The Broader Impact of Adversarial Training
The adversarial training paradigm introduced by GANs extends far beyond image generation, profoundly influencing multiple areas of machine learning:
- Adversarial examples and robustness: Adversarial training is a core method for improving model robustness
- Domain adaptation: Learning domain-invariant features through adversarial training (e.g., DANN)
- Text generation: SeqGAN and related work brought GAN concepts to discrete sequence generation (though with limited success)
- Reinforcement learning: GAIL (Generative Adversarial Imitation Learning) uses adversarial training for imitation learning
- Fairness: Adversarial training is used to remove sensitive attribute information from models
- Privacy protection: Adversarial training has been applied in differential privacy and federated learning
历史地位
GANs may no longer be the optimal approach for image generation, but their contribution to the field of deep learning is lasting: they proved the viability of implicit density modeling, pioneered the adversarial training paradigm, and inspired countless subsequent works. As Goodfellow himself has noted, the most important contribution of GANs is not any specific model, but an entirely new training methodology.
References
- Goodfellow, I., et al. (2014). Generative Adversarial Nets. NeurIPS.
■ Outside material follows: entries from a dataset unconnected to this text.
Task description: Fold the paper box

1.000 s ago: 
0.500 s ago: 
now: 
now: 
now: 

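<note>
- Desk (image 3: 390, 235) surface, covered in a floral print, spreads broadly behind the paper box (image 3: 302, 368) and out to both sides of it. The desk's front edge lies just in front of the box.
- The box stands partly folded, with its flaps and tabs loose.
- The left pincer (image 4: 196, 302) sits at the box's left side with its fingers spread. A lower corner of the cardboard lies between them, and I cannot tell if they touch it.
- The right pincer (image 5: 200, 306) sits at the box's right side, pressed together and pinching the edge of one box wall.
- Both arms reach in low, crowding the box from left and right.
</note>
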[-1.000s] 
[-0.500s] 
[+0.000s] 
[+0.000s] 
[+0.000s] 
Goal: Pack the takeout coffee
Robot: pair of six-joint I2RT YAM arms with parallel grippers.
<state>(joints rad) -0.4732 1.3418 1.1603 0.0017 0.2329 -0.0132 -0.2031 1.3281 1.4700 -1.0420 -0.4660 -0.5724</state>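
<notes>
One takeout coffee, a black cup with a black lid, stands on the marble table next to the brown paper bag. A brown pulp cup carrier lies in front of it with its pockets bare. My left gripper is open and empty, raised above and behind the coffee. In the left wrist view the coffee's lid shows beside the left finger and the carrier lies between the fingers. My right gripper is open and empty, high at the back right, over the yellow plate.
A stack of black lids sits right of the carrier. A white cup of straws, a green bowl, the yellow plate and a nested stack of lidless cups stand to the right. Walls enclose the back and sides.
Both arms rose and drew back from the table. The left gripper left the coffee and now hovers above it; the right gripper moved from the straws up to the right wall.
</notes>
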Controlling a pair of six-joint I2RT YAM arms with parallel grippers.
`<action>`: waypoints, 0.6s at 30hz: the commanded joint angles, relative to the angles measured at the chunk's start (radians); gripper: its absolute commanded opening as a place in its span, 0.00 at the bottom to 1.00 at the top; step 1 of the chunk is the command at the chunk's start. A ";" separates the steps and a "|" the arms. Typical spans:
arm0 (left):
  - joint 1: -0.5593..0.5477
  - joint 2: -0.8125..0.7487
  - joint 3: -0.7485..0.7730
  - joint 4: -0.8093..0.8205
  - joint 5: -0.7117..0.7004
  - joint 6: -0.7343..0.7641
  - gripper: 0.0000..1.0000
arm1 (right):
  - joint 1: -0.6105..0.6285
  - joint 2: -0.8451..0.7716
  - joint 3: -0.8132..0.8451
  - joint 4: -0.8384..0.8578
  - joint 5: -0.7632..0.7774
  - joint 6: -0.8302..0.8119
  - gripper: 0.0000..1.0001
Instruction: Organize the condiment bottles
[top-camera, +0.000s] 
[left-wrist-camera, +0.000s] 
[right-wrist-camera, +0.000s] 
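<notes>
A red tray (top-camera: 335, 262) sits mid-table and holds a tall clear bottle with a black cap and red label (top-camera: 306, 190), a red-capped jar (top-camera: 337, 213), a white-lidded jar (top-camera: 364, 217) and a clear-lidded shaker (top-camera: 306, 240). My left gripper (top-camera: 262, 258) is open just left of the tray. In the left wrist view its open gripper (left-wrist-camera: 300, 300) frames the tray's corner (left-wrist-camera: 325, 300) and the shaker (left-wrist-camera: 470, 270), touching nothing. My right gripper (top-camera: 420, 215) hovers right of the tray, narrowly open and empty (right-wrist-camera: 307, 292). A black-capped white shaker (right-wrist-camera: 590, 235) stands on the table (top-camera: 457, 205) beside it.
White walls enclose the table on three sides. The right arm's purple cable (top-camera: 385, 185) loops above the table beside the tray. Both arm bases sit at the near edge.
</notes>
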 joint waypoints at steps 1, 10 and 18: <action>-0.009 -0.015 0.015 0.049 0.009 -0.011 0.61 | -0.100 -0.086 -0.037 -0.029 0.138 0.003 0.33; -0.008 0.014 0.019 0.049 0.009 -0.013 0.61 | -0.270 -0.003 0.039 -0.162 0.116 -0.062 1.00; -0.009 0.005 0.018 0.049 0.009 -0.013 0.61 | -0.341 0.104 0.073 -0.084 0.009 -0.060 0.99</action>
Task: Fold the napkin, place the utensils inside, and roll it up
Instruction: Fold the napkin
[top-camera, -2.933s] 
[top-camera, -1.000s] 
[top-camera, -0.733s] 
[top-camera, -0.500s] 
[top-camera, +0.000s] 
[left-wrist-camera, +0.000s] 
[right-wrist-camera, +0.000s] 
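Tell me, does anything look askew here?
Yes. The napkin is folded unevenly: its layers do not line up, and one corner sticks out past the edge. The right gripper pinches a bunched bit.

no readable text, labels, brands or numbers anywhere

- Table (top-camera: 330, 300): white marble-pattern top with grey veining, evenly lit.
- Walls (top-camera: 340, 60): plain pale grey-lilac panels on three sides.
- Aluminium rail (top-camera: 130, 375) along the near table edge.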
- Radford, A., et al. (2015). Unsupervised Representation Learning with Deep Convolutional Generative Adversarial Networks (DCGAN). ICLR.
- Arjovsky, M., et al. (2017). Wasserstein GAN. ICML.
- Gulrajani, I., et al. (2017). Improved Training of Wasserstein GANs (WGAN-GP). NeurIPS.
- Mirza, M. & Osindero, S. (2014). Conditional Generative Adversarial Nets. arXiv.
- Isola, P., et al. (2016). Image-to-Image Translation with Conditional Adversarial Networks (Pix2Pix). CVPR.
- Zhu, J.-Y., et al. (2017). Unpaired Image-to-Image Translation using Cycle-Consistent Adversarial Networks (CycleGAN). ICCV.
- Karras, T., et al. (2018). Progressive Growing of GANs. ICLR.
- Karras, T., et al. (2019). A Style-Based Generator Architecture for Generative Adversarial Networks (StyleGAN). CVPR.
- Karras, T., et al. (2020). Analyzing and Improving the Image Quality of StyleGAN (StyleGAN2). CVPR.